(Records drawn from a dataset)
#####

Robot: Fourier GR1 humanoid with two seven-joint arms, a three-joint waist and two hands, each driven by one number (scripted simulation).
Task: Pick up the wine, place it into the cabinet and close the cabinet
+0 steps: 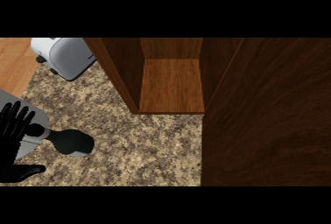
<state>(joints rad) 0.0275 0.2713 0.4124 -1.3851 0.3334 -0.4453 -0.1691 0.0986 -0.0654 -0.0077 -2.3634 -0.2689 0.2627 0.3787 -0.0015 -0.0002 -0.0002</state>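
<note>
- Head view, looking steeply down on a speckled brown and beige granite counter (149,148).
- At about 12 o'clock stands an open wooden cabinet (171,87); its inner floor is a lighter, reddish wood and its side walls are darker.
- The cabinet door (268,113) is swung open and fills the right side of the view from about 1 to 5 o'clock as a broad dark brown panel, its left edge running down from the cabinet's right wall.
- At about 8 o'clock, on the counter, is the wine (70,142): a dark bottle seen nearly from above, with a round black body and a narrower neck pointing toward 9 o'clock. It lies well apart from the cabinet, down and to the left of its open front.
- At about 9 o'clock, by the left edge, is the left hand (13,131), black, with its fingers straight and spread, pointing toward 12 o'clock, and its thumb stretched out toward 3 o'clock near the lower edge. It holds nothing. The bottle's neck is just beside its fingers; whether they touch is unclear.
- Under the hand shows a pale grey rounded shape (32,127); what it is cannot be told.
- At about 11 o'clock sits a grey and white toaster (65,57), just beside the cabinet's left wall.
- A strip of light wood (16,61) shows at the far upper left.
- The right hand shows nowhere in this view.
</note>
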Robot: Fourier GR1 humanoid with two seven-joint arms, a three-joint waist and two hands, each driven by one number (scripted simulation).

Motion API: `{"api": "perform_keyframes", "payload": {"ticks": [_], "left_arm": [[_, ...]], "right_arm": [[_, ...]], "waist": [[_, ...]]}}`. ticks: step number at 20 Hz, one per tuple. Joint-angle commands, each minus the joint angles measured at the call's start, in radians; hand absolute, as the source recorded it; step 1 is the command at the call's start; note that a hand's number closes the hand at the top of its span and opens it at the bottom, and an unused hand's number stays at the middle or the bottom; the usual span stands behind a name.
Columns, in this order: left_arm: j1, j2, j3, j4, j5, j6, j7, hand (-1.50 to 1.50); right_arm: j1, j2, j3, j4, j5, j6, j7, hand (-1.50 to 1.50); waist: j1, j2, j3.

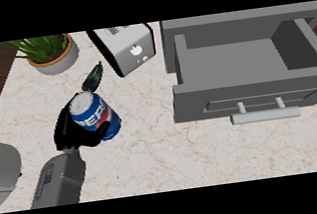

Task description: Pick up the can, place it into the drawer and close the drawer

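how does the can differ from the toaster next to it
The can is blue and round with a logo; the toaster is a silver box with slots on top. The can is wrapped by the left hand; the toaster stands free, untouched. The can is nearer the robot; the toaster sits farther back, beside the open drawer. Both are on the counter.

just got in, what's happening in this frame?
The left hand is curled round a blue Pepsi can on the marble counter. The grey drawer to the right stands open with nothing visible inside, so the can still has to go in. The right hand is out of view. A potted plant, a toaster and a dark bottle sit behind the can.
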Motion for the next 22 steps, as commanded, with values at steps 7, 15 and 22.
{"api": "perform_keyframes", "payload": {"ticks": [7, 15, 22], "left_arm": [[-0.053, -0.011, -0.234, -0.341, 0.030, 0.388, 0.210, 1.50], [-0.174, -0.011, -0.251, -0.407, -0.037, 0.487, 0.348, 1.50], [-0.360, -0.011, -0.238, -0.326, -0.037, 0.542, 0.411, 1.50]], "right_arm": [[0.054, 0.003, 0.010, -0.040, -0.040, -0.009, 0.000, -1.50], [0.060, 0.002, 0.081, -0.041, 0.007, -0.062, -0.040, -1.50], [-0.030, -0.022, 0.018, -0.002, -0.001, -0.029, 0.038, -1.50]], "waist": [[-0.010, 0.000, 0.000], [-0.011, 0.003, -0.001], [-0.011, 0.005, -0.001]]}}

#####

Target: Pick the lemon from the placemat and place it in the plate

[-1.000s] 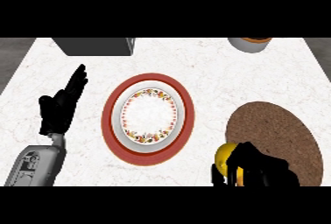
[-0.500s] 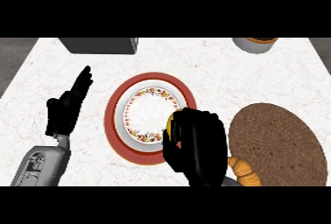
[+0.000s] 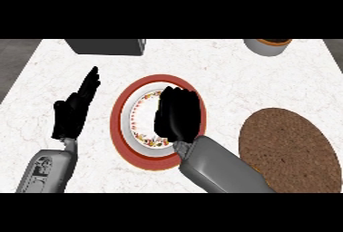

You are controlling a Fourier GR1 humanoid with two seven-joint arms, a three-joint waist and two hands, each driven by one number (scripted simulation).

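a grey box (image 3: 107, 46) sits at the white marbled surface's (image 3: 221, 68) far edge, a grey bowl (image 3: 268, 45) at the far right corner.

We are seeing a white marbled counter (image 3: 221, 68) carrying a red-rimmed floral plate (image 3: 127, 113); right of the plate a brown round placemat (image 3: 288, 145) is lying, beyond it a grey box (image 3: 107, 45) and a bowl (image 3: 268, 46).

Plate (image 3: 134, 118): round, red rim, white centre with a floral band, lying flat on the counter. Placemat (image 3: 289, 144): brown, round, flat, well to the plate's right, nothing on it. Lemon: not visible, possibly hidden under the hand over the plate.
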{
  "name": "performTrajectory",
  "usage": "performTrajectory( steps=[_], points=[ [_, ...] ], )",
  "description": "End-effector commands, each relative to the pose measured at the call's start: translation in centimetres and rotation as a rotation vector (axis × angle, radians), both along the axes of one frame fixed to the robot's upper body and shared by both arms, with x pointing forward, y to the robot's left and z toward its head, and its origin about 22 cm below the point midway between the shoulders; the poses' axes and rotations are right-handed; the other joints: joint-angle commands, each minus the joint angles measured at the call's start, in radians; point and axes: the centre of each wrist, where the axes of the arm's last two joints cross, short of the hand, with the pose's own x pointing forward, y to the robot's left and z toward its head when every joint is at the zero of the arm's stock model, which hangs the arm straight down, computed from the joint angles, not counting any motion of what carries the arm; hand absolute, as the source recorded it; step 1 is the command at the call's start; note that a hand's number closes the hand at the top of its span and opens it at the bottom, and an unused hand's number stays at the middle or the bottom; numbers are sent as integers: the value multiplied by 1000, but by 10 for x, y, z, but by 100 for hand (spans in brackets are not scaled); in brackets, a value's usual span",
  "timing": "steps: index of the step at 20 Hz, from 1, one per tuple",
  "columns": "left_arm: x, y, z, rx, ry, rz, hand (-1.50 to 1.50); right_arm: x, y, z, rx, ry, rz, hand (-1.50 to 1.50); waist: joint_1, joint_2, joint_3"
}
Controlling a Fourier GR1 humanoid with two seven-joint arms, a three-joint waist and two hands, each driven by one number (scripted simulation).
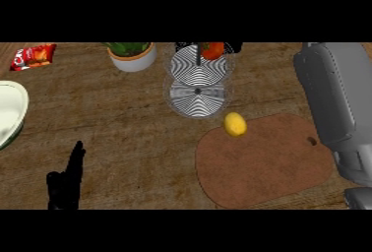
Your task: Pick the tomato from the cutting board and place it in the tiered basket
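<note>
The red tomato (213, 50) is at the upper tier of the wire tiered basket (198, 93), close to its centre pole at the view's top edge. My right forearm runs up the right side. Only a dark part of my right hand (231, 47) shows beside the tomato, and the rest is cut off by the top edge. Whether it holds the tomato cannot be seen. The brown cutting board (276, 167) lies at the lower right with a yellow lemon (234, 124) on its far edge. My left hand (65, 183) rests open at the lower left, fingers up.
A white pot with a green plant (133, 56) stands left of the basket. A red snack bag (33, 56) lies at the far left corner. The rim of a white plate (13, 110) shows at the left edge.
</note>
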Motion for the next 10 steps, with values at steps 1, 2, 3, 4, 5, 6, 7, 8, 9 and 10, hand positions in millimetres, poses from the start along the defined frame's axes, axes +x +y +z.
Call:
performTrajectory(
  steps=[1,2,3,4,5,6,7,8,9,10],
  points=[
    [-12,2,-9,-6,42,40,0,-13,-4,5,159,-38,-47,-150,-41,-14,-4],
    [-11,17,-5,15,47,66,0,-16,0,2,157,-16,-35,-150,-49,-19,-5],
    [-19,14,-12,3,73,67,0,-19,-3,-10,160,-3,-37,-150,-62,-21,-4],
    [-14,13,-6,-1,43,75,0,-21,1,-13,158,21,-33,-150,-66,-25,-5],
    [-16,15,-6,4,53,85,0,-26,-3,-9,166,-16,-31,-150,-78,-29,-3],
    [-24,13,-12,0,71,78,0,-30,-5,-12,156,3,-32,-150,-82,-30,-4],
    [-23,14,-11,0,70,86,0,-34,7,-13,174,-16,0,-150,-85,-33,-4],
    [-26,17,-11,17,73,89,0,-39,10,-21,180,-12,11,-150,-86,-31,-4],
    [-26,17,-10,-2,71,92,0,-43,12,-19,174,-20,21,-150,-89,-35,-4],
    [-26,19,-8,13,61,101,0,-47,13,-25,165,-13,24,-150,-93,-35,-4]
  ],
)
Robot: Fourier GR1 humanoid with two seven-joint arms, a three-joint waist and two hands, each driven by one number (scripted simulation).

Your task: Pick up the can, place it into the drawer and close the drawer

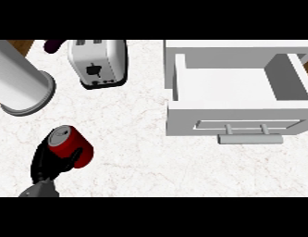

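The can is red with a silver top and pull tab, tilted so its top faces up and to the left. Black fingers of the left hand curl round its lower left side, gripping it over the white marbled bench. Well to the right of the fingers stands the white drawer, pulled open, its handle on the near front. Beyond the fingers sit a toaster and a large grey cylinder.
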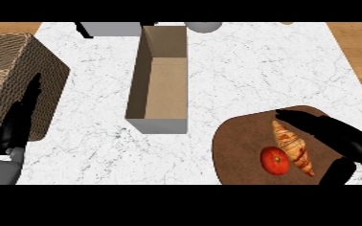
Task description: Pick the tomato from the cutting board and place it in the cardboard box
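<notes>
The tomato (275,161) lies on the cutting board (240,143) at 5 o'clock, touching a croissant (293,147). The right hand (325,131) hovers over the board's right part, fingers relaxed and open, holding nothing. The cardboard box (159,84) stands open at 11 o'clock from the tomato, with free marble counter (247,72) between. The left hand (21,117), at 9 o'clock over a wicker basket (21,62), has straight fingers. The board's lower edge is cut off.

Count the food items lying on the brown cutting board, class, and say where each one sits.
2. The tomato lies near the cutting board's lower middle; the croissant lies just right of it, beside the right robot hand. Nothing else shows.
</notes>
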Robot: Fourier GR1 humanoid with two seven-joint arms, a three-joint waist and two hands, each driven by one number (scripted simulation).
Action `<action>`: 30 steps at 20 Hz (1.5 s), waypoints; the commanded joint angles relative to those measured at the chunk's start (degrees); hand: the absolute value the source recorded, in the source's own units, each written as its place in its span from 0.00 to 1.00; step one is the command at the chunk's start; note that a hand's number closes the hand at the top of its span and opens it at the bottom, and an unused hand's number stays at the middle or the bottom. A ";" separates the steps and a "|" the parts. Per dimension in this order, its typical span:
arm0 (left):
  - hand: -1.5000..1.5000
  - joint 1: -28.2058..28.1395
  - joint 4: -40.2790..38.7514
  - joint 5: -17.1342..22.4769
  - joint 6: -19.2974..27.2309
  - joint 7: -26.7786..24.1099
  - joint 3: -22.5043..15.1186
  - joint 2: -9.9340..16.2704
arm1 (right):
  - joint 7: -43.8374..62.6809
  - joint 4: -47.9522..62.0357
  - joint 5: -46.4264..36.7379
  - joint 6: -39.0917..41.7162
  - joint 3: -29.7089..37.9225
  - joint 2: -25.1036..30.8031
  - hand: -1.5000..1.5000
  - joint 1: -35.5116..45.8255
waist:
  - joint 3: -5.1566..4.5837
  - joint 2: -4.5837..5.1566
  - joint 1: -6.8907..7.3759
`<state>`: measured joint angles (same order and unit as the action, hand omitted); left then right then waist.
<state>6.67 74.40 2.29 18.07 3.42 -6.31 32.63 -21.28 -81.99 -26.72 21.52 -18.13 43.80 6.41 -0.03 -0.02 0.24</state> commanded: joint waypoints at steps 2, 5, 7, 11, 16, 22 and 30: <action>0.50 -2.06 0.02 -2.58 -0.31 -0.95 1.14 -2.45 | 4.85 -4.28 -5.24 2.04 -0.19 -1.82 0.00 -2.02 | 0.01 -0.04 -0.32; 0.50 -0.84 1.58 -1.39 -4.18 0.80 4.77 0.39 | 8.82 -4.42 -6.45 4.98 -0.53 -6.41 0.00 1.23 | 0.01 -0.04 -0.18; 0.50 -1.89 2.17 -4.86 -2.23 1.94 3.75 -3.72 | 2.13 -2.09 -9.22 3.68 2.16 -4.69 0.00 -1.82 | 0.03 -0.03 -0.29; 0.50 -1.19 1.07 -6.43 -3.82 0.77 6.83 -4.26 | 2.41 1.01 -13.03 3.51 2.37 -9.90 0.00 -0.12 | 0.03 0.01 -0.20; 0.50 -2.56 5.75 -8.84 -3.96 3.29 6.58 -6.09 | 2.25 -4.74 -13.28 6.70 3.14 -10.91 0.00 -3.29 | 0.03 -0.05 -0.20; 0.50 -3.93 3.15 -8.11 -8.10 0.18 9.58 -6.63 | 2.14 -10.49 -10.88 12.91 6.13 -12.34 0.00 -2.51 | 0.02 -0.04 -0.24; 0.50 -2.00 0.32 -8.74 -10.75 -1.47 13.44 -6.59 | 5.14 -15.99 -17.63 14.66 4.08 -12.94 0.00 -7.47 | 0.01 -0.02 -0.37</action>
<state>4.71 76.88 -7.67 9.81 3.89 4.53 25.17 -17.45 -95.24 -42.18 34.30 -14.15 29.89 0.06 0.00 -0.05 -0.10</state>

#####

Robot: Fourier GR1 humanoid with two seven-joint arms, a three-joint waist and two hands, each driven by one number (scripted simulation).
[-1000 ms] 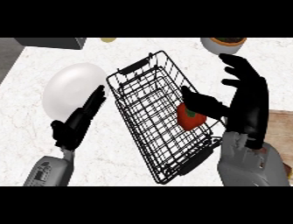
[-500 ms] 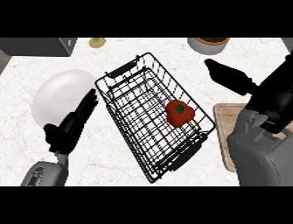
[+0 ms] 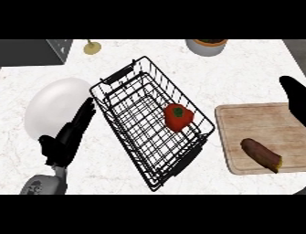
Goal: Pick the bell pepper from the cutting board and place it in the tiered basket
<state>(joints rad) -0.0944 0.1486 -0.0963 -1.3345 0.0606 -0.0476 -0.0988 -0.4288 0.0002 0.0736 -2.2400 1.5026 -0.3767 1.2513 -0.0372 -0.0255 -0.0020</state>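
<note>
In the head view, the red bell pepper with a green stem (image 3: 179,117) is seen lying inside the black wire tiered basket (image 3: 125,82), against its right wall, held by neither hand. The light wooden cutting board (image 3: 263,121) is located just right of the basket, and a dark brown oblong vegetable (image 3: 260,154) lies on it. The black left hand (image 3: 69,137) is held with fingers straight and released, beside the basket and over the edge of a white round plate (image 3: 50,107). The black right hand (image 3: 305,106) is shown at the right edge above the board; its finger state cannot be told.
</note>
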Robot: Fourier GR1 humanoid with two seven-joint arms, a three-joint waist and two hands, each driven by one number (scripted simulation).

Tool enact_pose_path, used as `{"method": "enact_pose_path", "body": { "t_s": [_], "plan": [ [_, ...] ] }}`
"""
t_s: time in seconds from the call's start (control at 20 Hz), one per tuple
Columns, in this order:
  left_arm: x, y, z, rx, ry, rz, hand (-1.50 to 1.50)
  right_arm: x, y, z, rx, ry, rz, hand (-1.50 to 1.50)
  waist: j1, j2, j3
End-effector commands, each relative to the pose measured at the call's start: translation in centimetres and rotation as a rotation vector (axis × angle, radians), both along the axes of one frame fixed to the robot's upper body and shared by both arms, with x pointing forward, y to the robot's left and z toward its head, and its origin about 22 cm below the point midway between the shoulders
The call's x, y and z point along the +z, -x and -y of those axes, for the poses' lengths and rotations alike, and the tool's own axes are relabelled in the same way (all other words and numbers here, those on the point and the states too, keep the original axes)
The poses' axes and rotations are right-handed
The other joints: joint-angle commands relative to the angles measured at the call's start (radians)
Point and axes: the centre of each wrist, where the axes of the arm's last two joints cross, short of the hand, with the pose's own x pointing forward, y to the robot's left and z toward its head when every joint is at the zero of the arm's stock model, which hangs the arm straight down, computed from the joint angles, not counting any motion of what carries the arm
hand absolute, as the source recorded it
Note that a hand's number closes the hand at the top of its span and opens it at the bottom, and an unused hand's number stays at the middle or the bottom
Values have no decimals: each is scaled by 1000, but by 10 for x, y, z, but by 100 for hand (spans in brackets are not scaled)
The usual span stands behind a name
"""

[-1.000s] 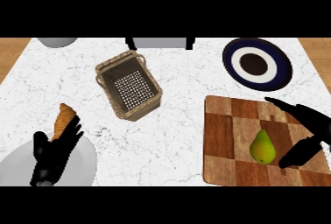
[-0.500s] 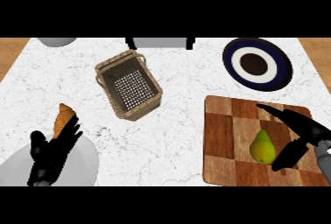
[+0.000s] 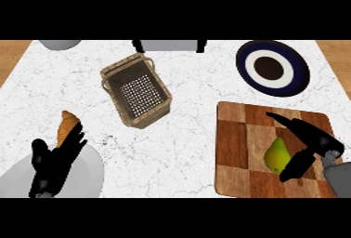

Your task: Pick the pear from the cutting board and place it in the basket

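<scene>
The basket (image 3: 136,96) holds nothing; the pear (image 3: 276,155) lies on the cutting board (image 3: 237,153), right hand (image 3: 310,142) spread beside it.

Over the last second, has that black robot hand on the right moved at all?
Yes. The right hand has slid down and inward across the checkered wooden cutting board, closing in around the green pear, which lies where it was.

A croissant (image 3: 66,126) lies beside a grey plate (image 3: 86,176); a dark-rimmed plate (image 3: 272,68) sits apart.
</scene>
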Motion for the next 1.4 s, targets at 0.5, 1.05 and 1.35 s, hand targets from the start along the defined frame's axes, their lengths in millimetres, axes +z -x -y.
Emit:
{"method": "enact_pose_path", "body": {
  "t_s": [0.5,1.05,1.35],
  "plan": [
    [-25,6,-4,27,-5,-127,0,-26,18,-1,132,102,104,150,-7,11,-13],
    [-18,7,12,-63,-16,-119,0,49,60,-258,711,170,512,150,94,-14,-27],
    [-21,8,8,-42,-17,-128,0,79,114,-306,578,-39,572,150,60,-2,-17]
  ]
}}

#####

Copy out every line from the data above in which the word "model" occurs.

  "description": "End-effector commands, each relative to the pose measured at the call's start: translation in centimetres and rotation as a rotation vector (axis × angle, radians), both along the axes of one frame fixed to the robot's upper body and shared by both arms, with x pointing forward, y to the robot's left and z toward its head, and its origin about 22 cm below the point midway between the shoulders; the poses' axes and rotations are right-handed; the other joints: joint-angle commands, each minus the joint angles measured at the call's start, in radians; point and axes: the centre of each wrist, where the axes of the arm's last two joints cross, short of the hand, with the pose's own x pointing forward, y to the robot's left and z toward its head when every joint is at the zero of the arm's stock model, which hangs the arm straight down, computed from the joint angles, not counting any motion of what carries the arm; hand absolute, as the source recorded it; step 1 is the command at the call's start; note that a hand's number closes the hand at the top of its span and opens it at the bottom, and an unused hand's number stays at the middle or the bottom; numbers are sent as integers: the value multiplied by 1000, but by 10 for x, y, z, but by 100 for hand (spans in brackets are not scaled); in brackets, a value's usual span",
Point and axes: the centre of each wrist, where the axes of the arm's last two joints cross, short of the hand, with the pose's own x pointing forward, y to the robot's left and z toward its head when every joint is at the zero of the arm's stock model, which hangs the arm straight down, computed from the joint angles, not counting any motion of what carries the arm

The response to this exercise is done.